O dilema da NATO: ajudar os "amigos" ou confrontar a Rússia?
Vladimir Putin de visita à Crimeia dois dias antes dos incidentes no Estreito de Kerch/Foto: Reuters
As notícias desta Terça-feira dão conta de um certo desanuviamento no Mar de Azov, tendo as autoridades ucranianas informado que os portos de Berdyansk e Mariupol foram “parcialmente desbloqueados” e que os navios mercantes já estão a circular através do Estreito de Kerch. Estas notícias surgem no mesmo dia em que a Ucrânia, através do seu ministro dos Negócios Estrangeiros, Pavlo Klimkin, esteve reunido em Bruxelas com os seus homólogos da NATO, na esperança de obter o seu apoio militar, nomeadamente ao nível naval. No entanto, a organização liderada por Jens Stoltenberg não está disponível para ir além daquilo que neste momento está a fazer no Mar Negro, ou seja, um papel de mera monitorização.
E, na verdade, a NATO não tem condições políticas para assumir uma acção mais relevante naquela região, não havendo uma vontade unânime sólida por parte dos aliados em confrontar a Rússia. Além disso, qualquer atitude mais musculada por parte da NATO poderia provocar uma escalada num conflito que, para já, permanece num registo de baixa intensidade. Em termos de realismo político, e nas actuais circunstâncias, não é do interesse da NATO e da Rússia que a situação se descontrole.

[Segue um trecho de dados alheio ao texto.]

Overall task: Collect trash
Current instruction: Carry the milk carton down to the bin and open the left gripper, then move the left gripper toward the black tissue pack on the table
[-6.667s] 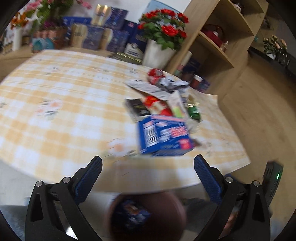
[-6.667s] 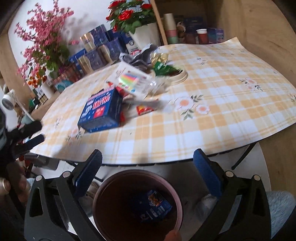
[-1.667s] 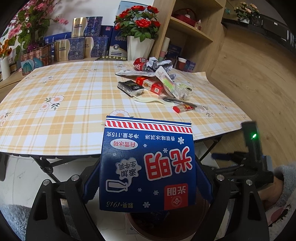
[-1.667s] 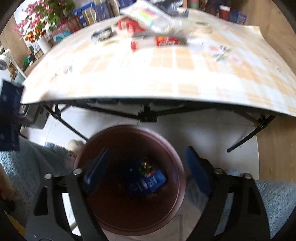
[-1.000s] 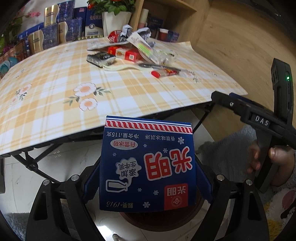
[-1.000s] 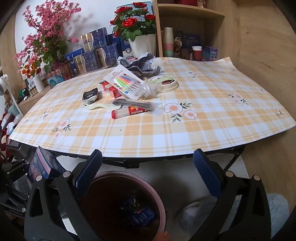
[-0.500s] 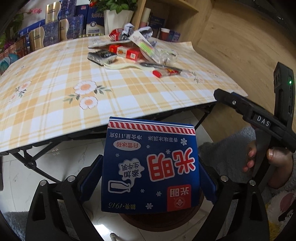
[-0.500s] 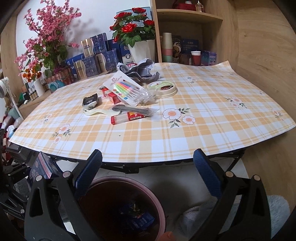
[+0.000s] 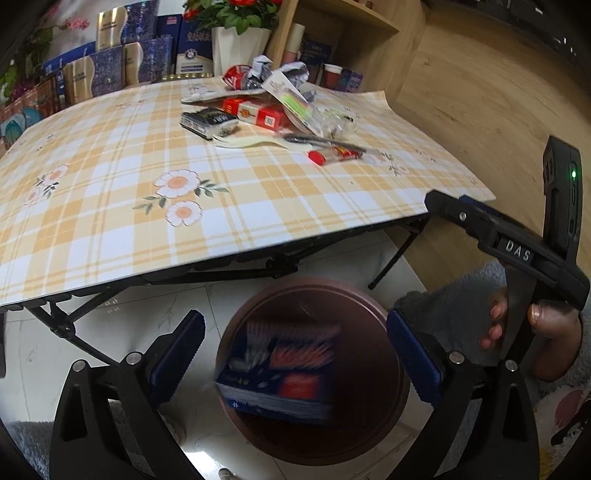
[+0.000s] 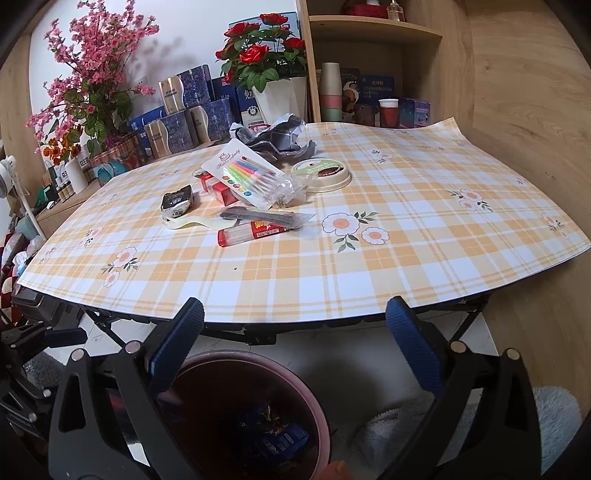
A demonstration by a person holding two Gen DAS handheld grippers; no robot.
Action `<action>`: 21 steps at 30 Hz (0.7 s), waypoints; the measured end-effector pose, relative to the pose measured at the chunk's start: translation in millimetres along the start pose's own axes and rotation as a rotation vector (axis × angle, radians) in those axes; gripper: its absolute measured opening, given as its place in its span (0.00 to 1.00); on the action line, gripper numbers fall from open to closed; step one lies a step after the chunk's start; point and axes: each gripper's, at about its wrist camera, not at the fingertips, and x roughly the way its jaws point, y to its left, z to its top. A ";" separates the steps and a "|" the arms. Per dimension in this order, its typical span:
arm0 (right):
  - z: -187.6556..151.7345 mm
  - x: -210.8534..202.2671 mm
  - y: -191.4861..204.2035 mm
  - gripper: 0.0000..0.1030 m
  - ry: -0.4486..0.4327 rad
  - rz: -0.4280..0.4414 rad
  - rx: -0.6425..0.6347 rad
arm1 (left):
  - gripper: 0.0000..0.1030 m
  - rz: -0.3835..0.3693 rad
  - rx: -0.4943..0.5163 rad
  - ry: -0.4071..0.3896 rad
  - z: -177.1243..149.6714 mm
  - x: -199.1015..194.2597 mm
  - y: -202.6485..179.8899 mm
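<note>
My left gripper hangs over the brown bin, jaws opening, with nothing between the pads. Below them a blue milk carton, blurred, is dropping inside the bin. My right gripper stands open and empty at the table's front edge, above the same bin, which holds blue wrappers. Trash lies on the checked table: a red tube, a pack of coloured pens, a round lid, crumpled paper, a black packet and a red box.
In the left wrist view a person's hand holds the right gripper's handle beside the bin. Folding table legs cross just behind the bin. Flower pots, blue boxes and a wooden shelf stand behind the table.
The blue carton has left the left gripper's jaws and fallen into the bin below. The jaws have widened. The right gripper has kept still.
</note>
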 end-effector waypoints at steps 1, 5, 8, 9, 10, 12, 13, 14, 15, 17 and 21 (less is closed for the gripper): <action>-0.1 0.1 -0.1 0.94 -0.001 0.000 0.001 | 0.94 0.004 -0.007 -0.008 0.5 -1.4 1.3; -0.1 0.6 -0.3 0.94 0.001 0.001 0.001 | 0.94 0.033 -0.038 -0.051 3.4 -8.6 7.6; -0.3 0.6 -0.3 0.94 0.000 -0.002 0.000 | 0.94 0.061 -0.069 -0.091 4.9 -16.1 14.1; -0.2 0.7 -0.5 0.94 0.000 -0.001 0.000 | 0.94 0.070 -0.085 -0.106 5.6 -18.8 17.5; -0.3 1.0 -0.6 0.94 0.001 0.000 0.002 | 0.94 0.076 -0.096 -0.116 5.9 -20.7 19.7; -0.9 2.8 -0.8 0.94 0.007 0.006 0.007 | 0.94 0.089 -0.128 -0.135 6.9 -24.2 26.3; -1.2 3.8 -1.2 0.94 0.011 0.009 0.011 | 0.94 0.095 -0.144 -0.142 6.9 -25.8 29.9; -1.5 4.8 -1.4 0.94 0.016 0.015 0.017 | 0.94 0.098 -0.153 -0.144 6.8 -26.6 31.8; -1.7 5.4 -1.4 0.94 0.018 0.018 0.021 | 0.94 0.101 -0.169 -0.145 7.0 -27.2 35.2; -1.6 6.5 -1.2 0.94 0.019 0.033 0.030 | 0.94 0.101 -0.197 -0.134 6.9 -26.0 40.6; 2.7 6.4 -2.2 0.94 0.010 0.056 0.039 | 0.93 0.118 -0.214 -0.121 10.6 -29.0 44.2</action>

De certa maneira, desde que a Rússia anexou a Crimeia em 2014, zona que historicamente considerou sempre sua, ficou óbvio que, numa perspectiva de “realpolitik”, Moscovo não teria intenção de abandonar aquela península, tendo a Europa e os EUA acabado por aceitar tacitamente essa redefinição de fronteiras na região do Mar Negro. A tal ponto que o Kremlin não perdeu tempo na construção de uma ponte a ligar a Rússia continental à península da Crimeia.
E perante isto, como referia Jonathan Marcus, correspondente diplomático da BBC World, a NATO tem um dilema, que é saber como é que irá agradar aos seus “amigos” do Mar Negro sem hostilizar a Rússia. Sabendo-se que, para Moscovo, e atendendo ao seu comportamento histórico na gestão deste tipo de conflito, é de todo interesse que aquela situação “congele”.
Uma coisa é certa, a história da Guerra Fria demonstrou que, em matéria de estabilidade sistémica, optou-se quase sempre por sacrificar determinadas “amizades” em prol das necessidades cínicas do equilíbrio de poder entre as potências. Resta agora saber se a NATO, em nome da estabilidade entre blocos, aceita as novas fronteiras e regras impostas pela Rússia ou se assume uma posição de confronto aos avanços de Moscovo no Mar Negro.